Águias levaram e mataram alguns dos gatos, encerrando suas vidas em meio a penas e gritos apavorados. Lobos atacaram os demais de forma cruel, deixando seus corpos quebrados e sem vida no mato. Às vezes, os gatos simplesmente sucumbiam ao frio implacável do inverno, com seus corpos pequenos incapazes de suportar as temperaturas congelantes.
Mesmo depois de superar todas essas provações, muitos de seus amigos simplesmente morreram sem motivo aparente, com suas vidas se apagando como uma chama vacilante. Foi então que uma leve, incômoda percepção surgiu dentro dela. Talvez ela fosse um pouco diferente dos gatos comuns, a ideia se infiltrava em sua mente, sutil e insidiosamente.
— Você soube? O John, aquele velho apostador, teve a mão decepada tentando trapacear.
— Eu soube! Mesmo já velho e gasto, tentou enganar um cavaleiro fazendeiro. Bem feito, eu diria.
— Nossa. Sabia que ele era ousado, mas não tanto assim…
— Pois é, e…
Mais estranho ainda era sua habilidade de compreender a língua humana. Não se tratava apenas de entender palavras como plantio, apostas, mercado, casamento. Ela compreendia conceitos complexos, que só os humanos deveriam entender. Isso deixou Lulu profundamente confusa e, ao mesmo tempo, fascinada.
— A-ah, oi, tudo bem? Eu sou a Lulu! Muito prazer! Ah, eu consigo falar também. Isso é incrível!
Ela não só entendia os humanos como também falava a língua deles fluentemente. Claro, não saía por aí abordando qualquer humano para testar isso. Instintivamente, e com base em experiências duras, aprendeu que a maioria dos humanos era muito mais ardilosa, cruel e egoísta do que qualquer gato.
Sempre que ouvia camponeses inocentes falando casualmente de assuntos horríveis, Lulu se assustava, com os pelos eriçados, e fugia rápido. Foi nessa época que também descobriu sua habilidade de voar, algo que lhe causava encanto e uma sensação de liberdade.
Essa nova habilidade a deixou mais ousada.
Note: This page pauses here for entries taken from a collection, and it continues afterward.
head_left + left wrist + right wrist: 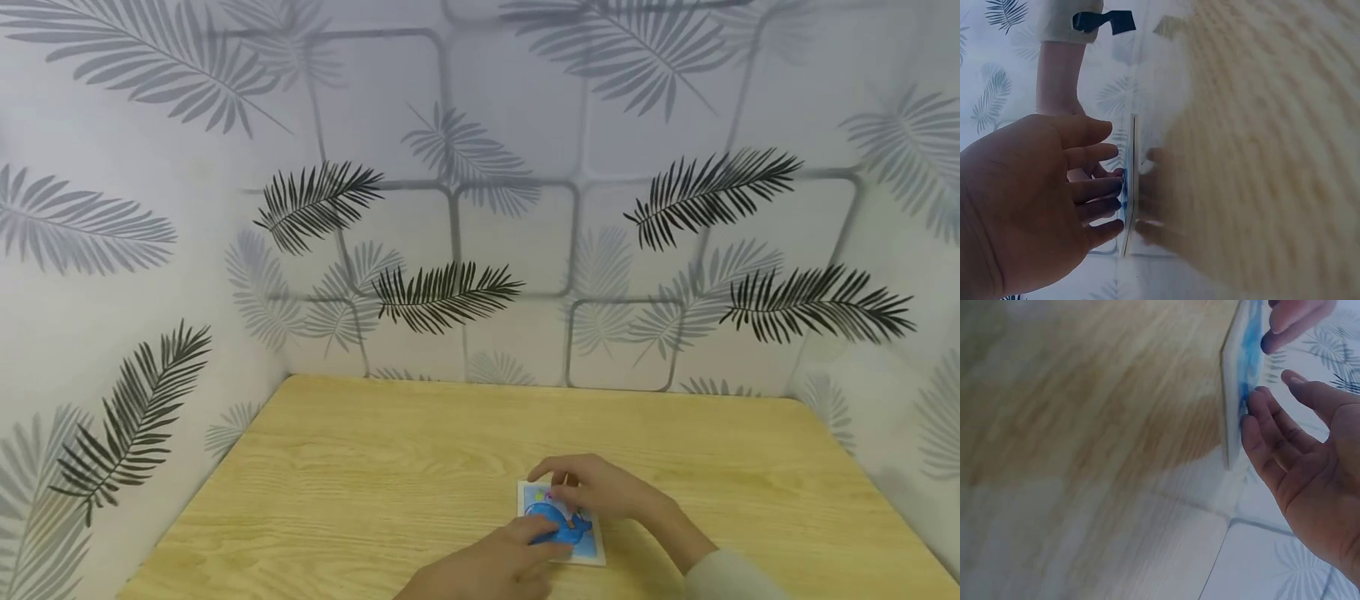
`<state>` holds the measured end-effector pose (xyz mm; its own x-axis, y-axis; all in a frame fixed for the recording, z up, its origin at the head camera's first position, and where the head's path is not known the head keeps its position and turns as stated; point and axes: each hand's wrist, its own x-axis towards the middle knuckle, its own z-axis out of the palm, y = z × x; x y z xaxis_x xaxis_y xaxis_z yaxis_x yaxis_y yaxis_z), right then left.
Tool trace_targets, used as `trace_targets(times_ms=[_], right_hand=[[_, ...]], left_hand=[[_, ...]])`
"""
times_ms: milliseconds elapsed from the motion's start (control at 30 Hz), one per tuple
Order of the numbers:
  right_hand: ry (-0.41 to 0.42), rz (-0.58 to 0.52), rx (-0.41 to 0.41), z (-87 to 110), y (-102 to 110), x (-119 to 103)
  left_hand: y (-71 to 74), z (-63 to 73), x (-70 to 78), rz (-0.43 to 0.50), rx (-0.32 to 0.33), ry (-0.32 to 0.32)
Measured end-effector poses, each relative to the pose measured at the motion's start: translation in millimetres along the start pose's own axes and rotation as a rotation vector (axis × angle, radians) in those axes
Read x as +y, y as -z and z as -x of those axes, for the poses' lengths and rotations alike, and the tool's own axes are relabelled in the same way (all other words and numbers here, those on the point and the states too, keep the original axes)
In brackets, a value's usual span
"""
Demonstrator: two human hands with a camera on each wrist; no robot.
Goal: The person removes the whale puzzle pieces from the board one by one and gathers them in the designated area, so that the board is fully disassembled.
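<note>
A small flat picture board [589,550] with a white border and a blue whale lies on the table. My left hand [498,560] comes in from the near left, its extended fingertips on the whale. In the left wrist view the left fingers [1092,187] reach the board's face [1132,187], which shows edge-on. From the right, my right hand [600,487] arches over the board's far right part, fingers loosely bent and touching the face. The right wrist view shows the right fingertips [1254,415] against the board's face, with the thumb [1310,394] apart from it.
The light wood-grain table [360,475] stretches around the board on all sides. Behind it and at both sides stands a pale wall covering [517,242] with dark and grey leaf prints. A dark strap [1104,22] shows at the right sleeve.
</note>
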<state>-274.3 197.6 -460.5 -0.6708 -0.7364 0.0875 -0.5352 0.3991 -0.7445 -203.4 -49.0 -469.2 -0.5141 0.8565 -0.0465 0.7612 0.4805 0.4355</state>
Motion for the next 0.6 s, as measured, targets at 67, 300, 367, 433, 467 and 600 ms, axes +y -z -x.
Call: trace_targets(times_ms=[67, 300, 367, 433, 467, 600], right_hand=[[-0.012, 0.031, -0.014, -5.4, -2, 2], [0.009, 0.221, -0.027, -16.6, -2, 10], [0.021, 0.248, -0.029, -17.5, -1, 11], [0.033, 0.277, -0.036, -17.8, 0, 11], [0.044, 0.297, -0.040, -18.0, 0, 10], [0.096, 0.387, -0.065, -19.0, 2, 8]], left_hand=[[-2.2, -2.4, -0.4, -0.046, 0.003, -0.028], [-0.4, -7.9, -0.5, -0.181, 0.017, -0.091], [2.9, -11.2, 1.3, -0.182, 0.004, -0.097], [4.1, -15.0, 1.4, -0.178, -0.029, -0.084], [5.1, -15.8, 2.1, -0.158, -0.050, -0.064], [6.2, -18.6, 1.8, -0.115, -0.095, -0.005]])
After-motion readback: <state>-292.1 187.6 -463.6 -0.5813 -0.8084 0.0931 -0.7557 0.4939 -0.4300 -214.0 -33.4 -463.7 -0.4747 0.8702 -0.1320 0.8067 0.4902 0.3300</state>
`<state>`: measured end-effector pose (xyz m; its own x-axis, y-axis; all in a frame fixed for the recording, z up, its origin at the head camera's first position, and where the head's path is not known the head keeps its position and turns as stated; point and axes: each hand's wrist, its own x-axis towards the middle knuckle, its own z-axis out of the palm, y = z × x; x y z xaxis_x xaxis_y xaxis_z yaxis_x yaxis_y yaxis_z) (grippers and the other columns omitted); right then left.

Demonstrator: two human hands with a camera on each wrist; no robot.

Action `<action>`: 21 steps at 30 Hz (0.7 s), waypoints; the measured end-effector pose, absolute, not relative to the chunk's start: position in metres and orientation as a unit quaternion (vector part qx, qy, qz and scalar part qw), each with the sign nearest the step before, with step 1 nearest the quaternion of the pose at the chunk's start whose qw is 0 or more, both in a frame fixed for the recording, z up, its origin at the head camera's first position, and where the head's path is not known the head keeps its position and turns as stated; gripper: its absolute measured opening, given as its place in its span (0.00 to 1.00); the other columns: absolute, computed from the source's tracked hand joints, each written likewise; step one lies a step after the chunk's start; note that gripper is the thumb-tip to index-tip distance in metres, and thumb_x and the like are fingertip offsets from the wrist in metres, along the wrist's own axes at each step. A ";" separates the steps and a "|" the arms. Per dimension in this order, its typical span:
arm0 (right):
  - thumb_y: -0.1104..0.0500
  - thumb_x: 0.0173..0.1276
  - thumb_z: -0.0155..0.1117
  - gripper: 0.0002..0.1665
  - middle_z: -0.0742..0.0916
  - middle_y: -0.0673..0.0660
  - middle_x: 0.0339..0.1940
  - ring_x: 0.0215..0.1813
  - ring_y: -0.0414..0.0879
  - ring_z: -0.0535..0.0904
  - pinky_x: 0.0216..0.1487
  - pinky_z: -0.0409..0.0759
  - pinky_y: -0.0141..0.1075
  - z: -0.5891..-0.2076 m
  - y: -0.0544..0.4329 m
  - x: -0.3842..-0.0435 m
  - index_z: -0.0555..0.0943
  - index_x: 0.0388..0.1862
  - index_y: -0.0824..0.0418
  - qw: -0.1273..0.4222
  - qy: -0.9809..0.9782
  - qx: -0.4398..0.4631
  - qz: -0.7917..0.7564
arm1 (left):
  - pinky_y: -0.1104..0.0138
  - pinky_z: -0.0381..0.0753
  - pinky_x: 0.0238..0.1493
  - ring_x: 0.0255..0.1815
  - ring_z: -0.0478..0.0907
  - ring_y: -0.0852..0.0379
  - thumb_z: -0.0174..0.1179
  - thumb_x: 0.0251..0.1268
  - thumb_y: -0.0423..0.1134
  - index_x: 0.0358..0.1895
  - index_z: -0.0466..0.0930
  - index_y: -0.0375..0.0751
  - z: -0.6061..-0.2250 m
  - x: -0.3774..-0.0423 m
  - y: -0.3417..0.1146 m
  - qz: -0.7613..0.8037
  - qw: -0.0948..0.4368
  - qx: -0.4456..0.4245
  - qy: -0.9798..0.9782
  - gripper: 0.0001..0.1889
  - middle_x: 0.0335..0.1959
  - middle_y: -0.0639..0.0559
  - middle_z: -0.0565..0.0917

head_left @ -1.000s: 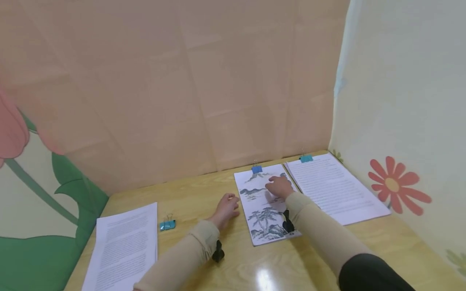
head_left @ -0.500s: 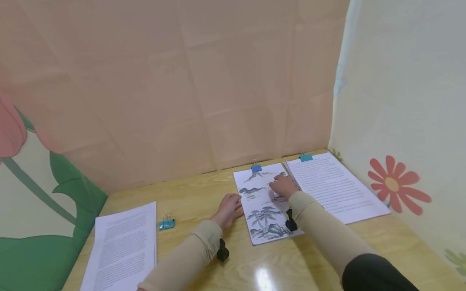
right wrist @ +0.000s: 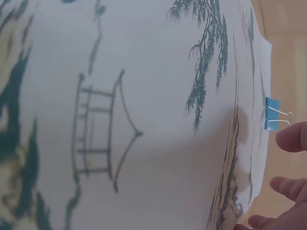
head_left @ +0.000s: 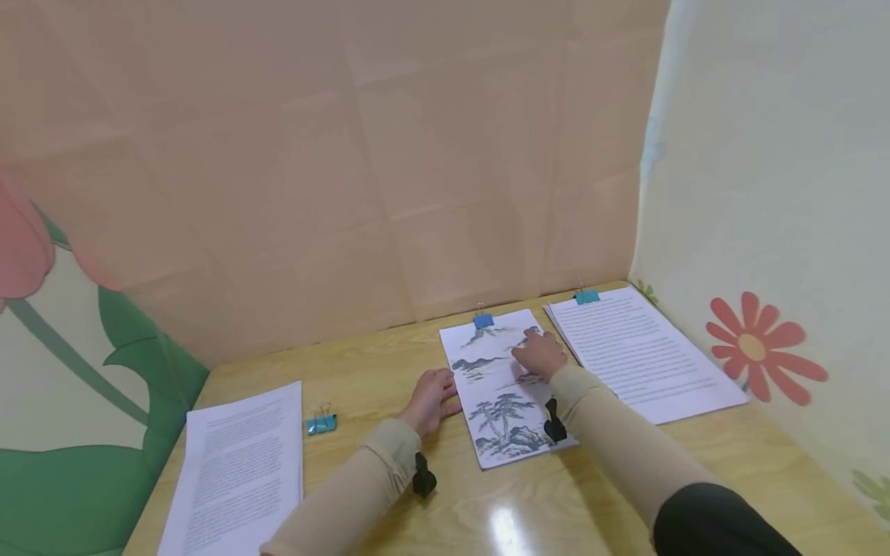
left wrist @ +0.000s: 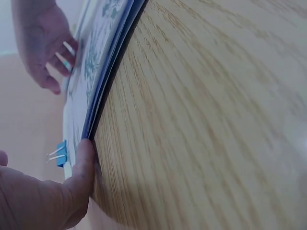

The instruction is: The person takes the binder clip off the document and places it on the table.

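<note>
A stack of sheets (head_left: 487, 386), topped by an ink landscape of mountains and pines, lies on the wooden table with a blue binder clip (head_left: 483, 320) on its far edge. Fingers of my left hand (head_left: 429, 401) touch the stack's left side; the left wrist view shows a fingertip (left wrist: 85, 148) against the layered edges. Over the upper right part of the picture is my right hand (head_left: 541, 355), its fingers spread near the right edge. In the right wrist view the right fingers (right wrist: 288, 187) show beside the sheet, close to the binder clip (right wrist: 272, 114).
To the right lies a stack of printed text pages (head_left: 647, 363) with a teal binder clip (head_left: 587, 296). Another text stack (head_left: 243, 463) lies at the left, and a loose teal binder clip (head_left: 321, 423) stands beside it. A brown covered wall (head_left: 389, 193) rises behind the table.
My left hand has come up to the left edge of the picture stack. The stack has shifted slightly left, widening its gap to the right text stack. My right hand has shifted slightly toward the right edge.
</note>
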<state>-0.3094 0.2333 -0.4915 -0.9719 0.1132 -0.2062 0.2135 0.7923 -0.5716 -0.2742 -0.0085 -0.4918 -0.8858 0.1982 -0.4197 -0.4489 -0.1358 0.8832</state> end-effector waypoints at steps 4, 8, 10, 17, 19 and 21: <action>0.50 0.74 0.51 0.43 0.56 0.82 0.76 0.74 0.81 0.54 0.69 0.59 0.72 -0.488 0.228 -0.306 0.57 0.81 0.70 0.075 0.938 0.079 -0.328 | 0.48 0.80 0.59 0.62 0.69 0.42 0.48 0.78 0.37 0.66 0.61 0.30 -0.494 -0.274 -0.016 0.750 0.211 -0.100 0.619 0.21 0.72 0.27 0.62; 0.52 0.72 0.54 0.42 0.59 0.83 0.75 0.72 0.81 0.58 0.68 0.63 0.70 -0.483 0.222 -0.303 0.60 0.79 0.71 0.060 0.936 0.071 -0.339 | 0.51 0.81 0.55 0.56 0.69 0.45 0.48 0.78 0.36 0.64 0.62 0.30 -0.496 -0.273 -0.023 0.748 0.204 -0.103 0.622 0.18 0.68 0.30 0.63; 0.53 0.71 0.55 0.41 0.61 0.84 0.73 0.71 0.81 0.60 0.68 0.65 0.68 -0.481 0.220 -0.302 0.61 0.77 0.72 0.050 0.936 0.069 -0.343 | 0.52 0.82 0.53 0.54 0.69 0.46 0.48 0.78 0.35 0.64 0.62 0.29 -0.495 -0.272 -0.026 0.746 0.201 -0.104 0.626 0.18 0.66 0.31 0.63; 0.57 0.71 0.55 0.41 0.65 0.85 0.69 0.69 0.80 0.63 0.70 0.65 0.65 -0.487 0.217 -0.305 0.59 0.77 0.76 0.037 0.931 0.061 -0.358 | 0.55 0.83 0.49 0.51 0.70 0.49 0.48 0.77 0.35 0.66 0.61 0.29 -0.494 -0.270 -0.036 0.749 0.201 -0.116 0.621 0.21 0.64 0.34 0.65; 0.57 0.71 0.55 0.42 0.65 0.85 0.70 0.71 0.79 0.62 0.71 0.63 0.64 -0.490 0.217 -0.306 0.58 0.78 0.77 0.042 0.929 0.058 -0.363 | 0.57 0.82 0.47 0.49 0.71 0.51 0.48 0.76 0.35 0.65 0.62 0.30 -0.495 -0.271 -0.039 0.752 0.202 -0.124 0.615 0.20 0.62 0.36 0.67; 0.57 0.72 0.54 0.43 0.64 0.85 0.71 0.72 0.79 0.60 0.72 0.62 0.64 -0.491 0.217 -0.307 0.55 0.78 0.78 0.048 0.927 0.056 -0.367 | 0.59 0.82 0.44 0.48 0.72 0.52 0.48 0.76 0.35 0.63 0.62 0.31 -0.495 -0.272 -0.043 0.754 0.200 -0.129 0.612 0.18 0.59 0.38 0.68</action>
<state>-0.3069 0.2167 -0.4906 -0.9893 0.0684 -0.1291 0.1383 0.7240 -0.6758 -0.2717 -0.0426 -0.4953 -0.8869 0.1437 -0.4391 -0.4593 -0.1718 0.8715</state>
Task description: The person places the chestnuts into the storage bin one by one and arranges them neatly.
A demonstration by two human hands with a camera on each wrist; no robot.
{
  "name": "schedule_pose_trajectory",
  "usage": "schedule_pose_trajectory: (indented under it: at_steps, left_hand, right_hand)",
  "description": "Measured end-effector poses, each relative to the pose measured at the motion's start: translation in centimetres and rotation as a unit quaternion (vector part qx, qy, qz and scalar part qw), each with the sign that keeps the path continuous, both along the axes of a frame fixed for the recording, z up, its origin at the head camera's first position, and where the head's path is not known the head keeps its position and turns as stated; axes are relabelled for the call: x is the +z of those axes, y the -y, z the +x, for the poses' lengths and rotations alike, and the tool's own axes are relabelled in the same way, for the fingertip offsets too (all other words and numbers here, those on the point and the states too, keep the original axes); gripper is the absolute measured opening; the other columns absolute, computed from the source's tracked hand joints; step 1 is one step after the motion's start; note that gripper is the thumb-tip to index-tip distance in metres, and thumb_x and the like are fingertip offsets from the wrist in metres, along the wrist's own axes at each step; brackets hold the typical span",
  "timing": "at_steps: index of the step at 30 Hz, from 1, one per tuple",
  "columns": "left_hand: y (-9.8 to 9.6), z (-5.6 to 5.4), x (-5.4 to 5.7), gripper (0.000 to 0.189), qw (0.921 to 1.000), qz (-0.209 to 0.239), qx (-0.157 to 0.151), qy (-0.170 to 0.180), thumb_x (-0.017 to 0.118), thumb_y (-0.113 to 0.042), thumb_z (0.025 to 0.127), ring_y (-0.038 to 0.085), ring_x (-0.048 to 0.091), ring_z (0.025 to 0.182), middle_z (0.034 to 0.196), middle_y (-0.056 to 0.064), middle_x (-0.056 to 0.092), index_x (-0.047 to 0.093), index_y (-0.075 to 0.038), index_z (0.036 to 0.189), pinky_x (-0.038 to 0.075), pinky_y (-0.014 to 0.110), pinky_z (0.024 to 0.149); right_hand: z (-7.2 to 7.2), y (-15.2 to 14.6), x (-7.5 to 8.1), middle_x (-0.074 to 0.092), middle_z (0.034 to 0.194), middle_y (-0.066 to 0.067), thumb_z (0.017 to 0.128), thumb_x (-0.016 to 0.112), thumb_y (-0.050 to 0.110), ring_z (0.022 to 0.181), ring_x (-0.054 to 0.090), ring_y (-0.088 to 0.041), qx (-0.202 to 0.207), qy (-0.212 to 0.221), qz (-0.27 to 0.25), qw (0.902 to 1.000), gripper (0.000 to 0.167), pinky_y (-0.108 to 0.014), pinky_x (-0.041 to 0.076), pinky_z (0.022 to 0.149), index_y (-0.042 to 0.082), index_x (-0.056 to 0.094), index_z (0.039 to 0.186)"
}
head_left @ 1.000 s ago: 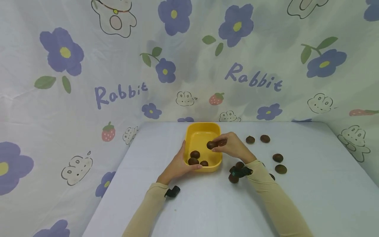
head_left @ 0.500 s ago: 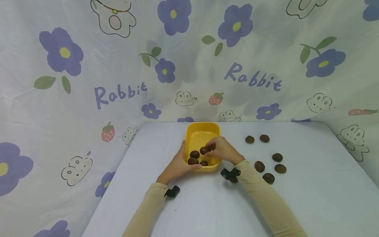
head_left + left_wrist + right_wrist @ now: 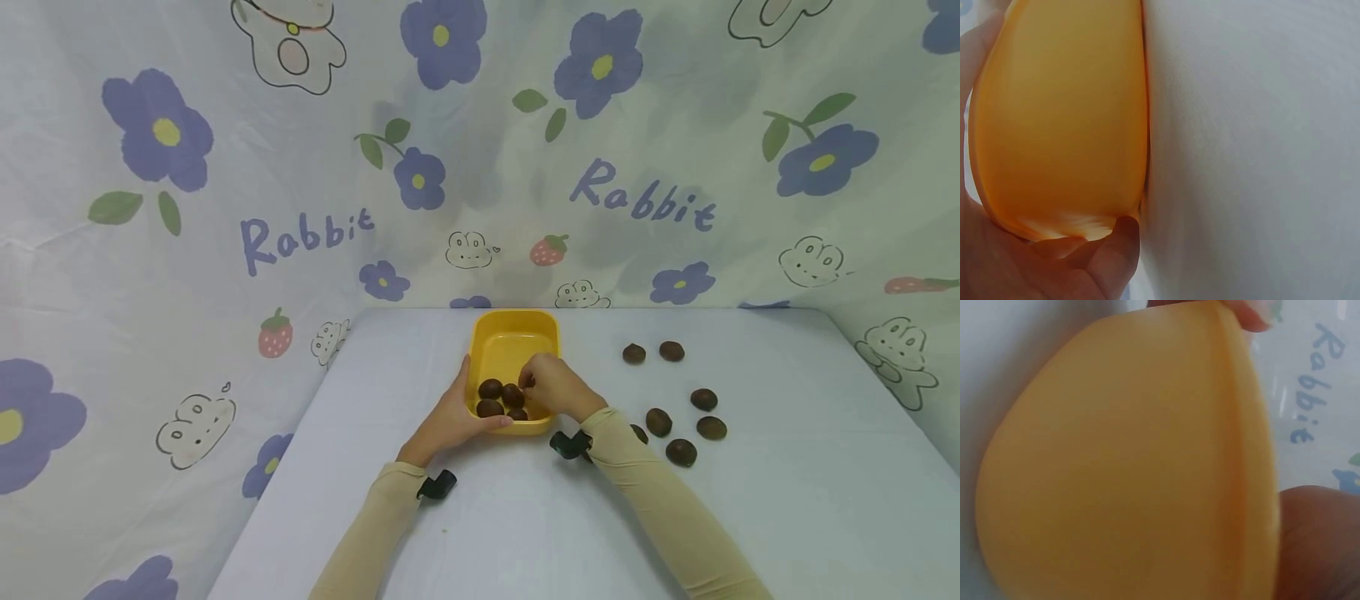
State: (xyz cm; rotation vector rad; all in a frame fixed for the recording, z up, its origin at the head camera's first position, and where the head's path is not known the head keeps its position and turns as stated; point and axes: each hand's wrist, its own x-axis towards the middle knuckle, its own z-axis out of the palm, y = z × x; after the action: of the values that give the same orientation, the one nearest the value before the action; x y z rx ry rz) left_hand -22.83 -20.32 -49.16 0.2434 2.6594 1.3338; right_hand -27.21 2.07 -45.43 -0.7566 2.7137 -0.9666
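In the head view, a yellow tray (image 3: 517,346) rests on a white tabletop (image 3: 480,533), near its far edge. The person's left hand (image 3: 452,418) grips the tray at its near left corner, thumb over the near rim and fingers against the left wall. The right hand (image 3: 557,386) reaches over the right rim, fingers bent down inside; a bit of brown shows by the fingertips, but whether they pinch anything cannot be told. Four chestnuts (image 3: 490,408) sit grouped in the tray's near end. Eight loose chestnuts (image 3: 681,452) lie on the tabletop to the right, two of them partly hidden behind the right sleeve (image 3: 660,492) and a black wrist camera (image 3: 572,444). A white backdrop (image 3: 480,125) printed with purple flowers and "Rabbit" stands behind.

In the left wrist view, the left hand clasps the tray, one bent digit pressed to its wall, with the tabletop alongside.

In the right wrist view, the tray's outer wall fills most of the frame; a fingertip hooks over the rim at the top, and part of a hand shows beyond it at lower right.
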Motion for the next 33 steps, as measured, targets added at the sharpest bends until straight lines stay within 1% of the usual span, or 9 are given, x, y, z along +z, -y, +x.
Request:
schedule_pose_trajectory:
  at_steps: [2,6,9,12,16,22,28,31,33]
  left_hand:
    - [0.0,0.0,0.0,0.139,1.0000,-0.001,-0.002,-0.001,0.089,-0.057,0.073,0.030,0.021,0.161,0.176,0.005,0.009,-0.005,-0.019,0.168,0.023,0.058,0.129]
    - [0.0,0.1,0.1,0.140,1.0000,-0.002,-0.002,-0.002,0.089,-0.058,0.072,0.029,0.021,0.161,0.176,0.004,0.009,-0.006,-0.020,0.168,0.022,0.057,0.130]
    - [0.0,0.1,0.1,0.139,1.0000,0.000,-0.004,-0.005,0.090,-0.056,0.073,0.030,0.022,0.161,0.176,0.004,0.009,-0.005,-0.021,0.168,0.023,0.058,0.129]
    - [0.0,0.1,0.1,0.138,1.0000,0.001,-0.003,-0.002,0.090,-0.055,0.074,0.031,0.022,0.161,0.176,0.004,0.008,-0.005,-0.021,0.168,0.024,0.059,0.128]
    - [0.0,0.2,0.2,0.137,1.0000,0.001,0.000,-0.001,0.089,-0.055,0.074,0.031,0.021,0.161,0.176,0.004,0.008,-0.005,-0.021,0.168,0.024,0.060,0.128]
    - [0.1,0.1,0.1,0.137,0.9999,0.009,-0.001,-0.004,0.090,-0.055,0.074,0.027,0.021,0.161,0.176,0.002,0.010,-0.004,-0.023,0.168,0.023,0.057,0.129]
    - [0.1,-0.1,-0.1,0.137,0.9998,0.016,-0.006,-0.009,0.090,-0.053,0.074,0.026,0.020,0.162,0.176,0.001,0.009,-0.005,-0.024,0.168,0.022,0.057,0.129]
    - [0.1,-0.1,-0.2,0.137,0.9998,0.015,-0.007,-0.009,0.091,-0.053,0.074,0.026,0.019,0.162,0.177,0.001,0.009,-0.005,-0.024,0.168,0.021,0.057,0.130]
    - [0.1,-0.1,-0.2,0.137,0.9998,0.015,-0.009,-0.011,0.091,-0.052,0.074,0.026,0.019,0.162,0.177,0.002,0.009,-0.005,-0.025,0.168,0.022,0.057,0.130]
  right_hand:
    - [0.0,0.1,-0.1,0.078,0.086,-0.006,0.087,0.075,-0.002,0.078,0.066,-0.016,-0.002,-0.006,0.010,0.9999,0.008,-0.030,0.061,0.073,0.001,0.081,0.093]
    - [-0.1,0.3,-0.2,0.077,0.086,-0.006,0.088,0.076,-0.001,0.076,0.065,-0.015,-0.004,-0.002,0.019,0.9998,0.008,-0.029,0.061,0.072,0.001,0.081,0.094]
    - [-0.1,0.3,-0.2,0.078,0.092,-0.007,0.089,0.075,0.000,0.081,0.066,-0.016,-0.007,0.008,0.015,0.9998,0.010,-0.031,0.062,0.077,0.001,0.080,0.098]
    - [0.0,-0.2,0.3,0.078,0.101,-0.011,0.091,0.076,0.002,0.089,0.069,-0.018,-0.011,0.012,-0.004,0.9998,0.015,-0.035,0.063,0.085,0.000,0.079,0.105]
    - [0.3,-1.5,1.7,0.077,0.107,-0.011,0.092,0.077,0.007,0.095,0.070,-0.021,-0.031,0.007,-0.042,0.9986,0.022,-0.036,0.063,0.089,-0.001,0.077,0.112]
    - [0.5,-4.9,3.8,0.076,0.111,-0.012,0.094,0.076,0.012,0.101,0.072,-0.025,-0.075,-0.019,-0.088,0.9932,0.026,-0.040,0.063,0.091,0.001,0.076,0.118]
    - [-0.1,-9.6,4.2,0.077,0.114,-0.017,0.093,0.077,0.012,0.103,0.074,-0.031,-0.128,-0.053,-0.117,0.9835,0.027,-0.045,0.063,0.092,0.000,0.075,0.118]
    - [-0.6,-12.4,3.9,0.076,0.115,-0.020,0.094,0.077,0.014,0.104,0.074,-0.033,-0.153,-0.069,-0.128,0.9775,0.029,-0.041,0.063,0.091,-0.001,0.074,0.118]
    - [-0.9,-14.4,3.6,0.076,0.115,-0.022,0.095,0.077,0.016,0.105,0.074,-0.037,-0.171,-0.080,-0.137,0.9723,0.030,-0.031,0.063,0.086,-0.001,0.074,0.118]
Mesmo se encontrasse alguém perigoso, agora podia escapar rápida e seguramente. Além disso, pensou que não haveria problema em se aproximar de um humano aparentemente inofensivo, como uma criança.
— Oi! Eu sou a Lulu! Como pode ver, sou uma gata!
— Uau! Uma gata que fala! Isso é incrível!
— Sim, sim! Eu sei falar a língua dos humanos!
— Uau, que inveja! Eu queria saber falar com os gatos.
— Quer que eu te ensine, então?
— Você pode me ensinar a falar gato?
— Bem, pra ser sincera, eu não sou muito fluente na língua felina… Mas eu posso voar! Olha só!
— Uaaau! Isso é incrível! Você é demais!
Assim começou seu laço com o filho do lenhador, Brody, um encontro fortuito, repleto de encanto e entusiasmo. Dias felizes e despreocupados se seguiram, um após o outro. Ao contrário dos outros gatos, com quem era difícil ter conversas realmente significativas, ela se deu extremamente bem com o garoto. As personalidades simplesmente combinavam.
Lulu mostrava a ele lugares secretos e maravilhosos que os humanos normalmente não conheciam, fazia acrobacias aéreas deslumbrantes e revelava onde estavam as árvores com as frutas mais doces e suculentas. Em troca, Brody contava histórias fascinantes sobre a vila. Às vezes, trazia a espada de madeira que seu pai lhe dera, e os dois brincavam de cavaleiro e dragão.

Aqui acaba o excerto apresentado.